### Exercise requirements
Everything in the listing except the pictures should be written out exactly.

### Records to process
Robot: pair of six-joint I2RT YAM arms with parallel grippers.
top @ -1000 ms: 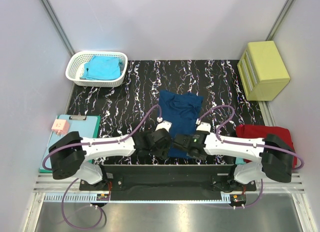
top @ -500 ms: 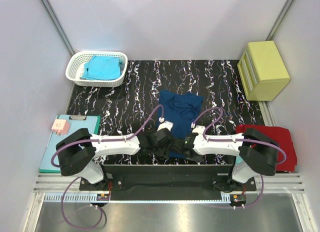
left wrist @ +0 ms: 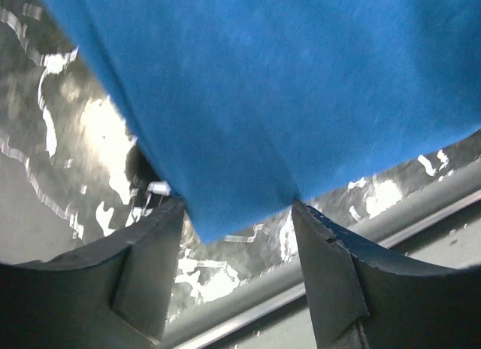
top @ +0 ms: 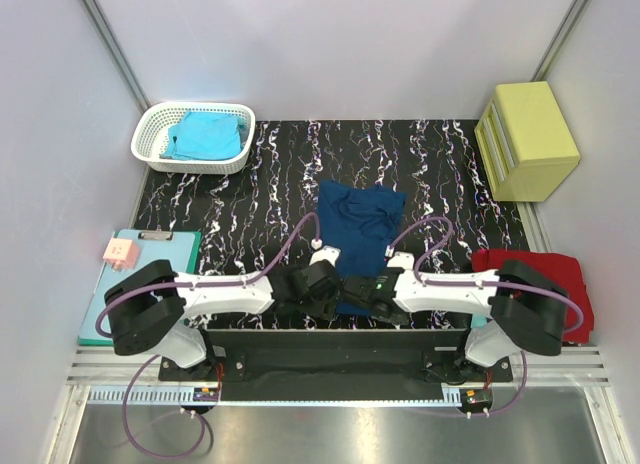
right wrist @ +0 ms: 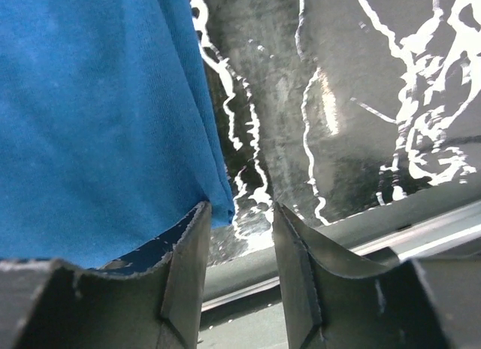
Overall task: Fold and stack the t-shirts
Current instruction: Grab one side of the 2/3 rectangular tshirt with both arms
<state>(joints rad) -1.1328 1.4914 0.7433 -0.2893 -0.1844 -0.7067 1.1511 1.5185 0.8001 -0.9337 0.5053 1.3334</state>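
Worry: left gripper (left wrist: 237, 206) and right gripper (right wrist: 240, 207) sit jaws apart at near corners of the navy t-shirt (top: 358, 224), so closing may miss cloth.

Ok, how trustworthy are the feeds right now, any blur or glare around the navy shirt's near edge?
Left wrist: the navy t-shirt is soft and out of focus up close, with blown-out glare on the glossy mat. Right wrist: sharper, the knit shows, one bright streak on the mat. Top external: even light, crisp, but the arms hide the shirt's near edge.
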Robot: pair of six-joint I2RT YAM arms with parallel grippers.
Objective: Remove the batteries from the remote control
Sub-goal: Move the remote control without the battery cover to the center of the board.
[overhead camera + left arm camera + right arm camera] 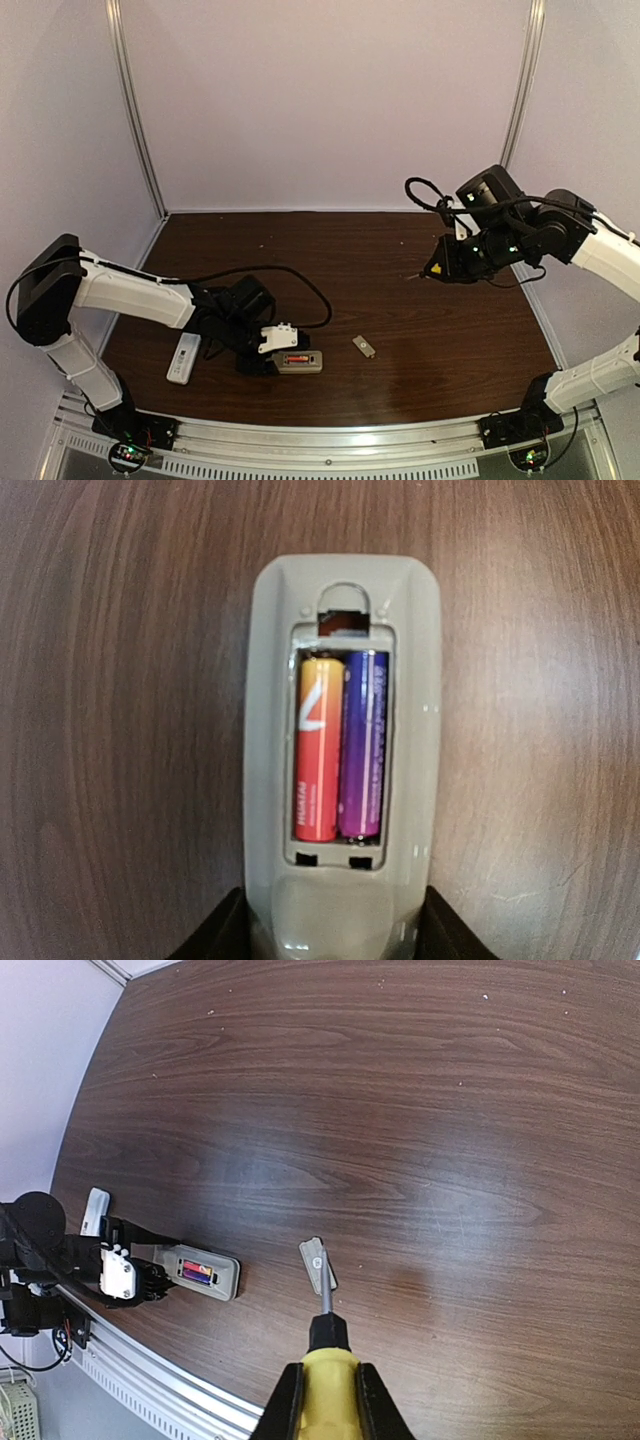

### Worked solution
Robot: pair of six-joint I2RT YAM arms with parallel grippers.
top @ -1000 ms: 
top @ -500 ms: 
left wrist @ +0 ms: 
top @ +0 ms: 
right wrist @ +0 ms: 
Overall task: Fold and stack the t-shirts
Current instruction: Grab one side of the 2/3 rectangular tshirt with both arms
<state>(joints rad) -1.1328 1.4914 0.7433 -0.2893 -0.1844 -0.7067 1.1511 1.5185 0.8001 -0.9337 0.5053 1.3334</state>
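Worry: left gripper (left wrist: 237, 206) and right gripper (right wrist: 240, 207) sit jaws apart at near corners of the navy t-shirt (top: 358, 224), so closing may miss cloth.

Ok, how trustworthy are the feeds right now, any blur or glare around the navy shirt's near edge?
Left wrist: the navy t-shirt is soft and out of focus up close, with blown-out glare on the glossy mat. Right wrist: sharper, the knit shows, one bright streak on the mat. Top external: even light, crisp, but the arms hide the shirt's near edge.
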Robot: pair of six-joint I2RT YAM arms with parallel grippers.
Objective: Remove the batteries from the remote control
Sub-goal: Move the remote control without the battery cover to the center of the board.
[overhead camera + left arm camera + right arm camera] 

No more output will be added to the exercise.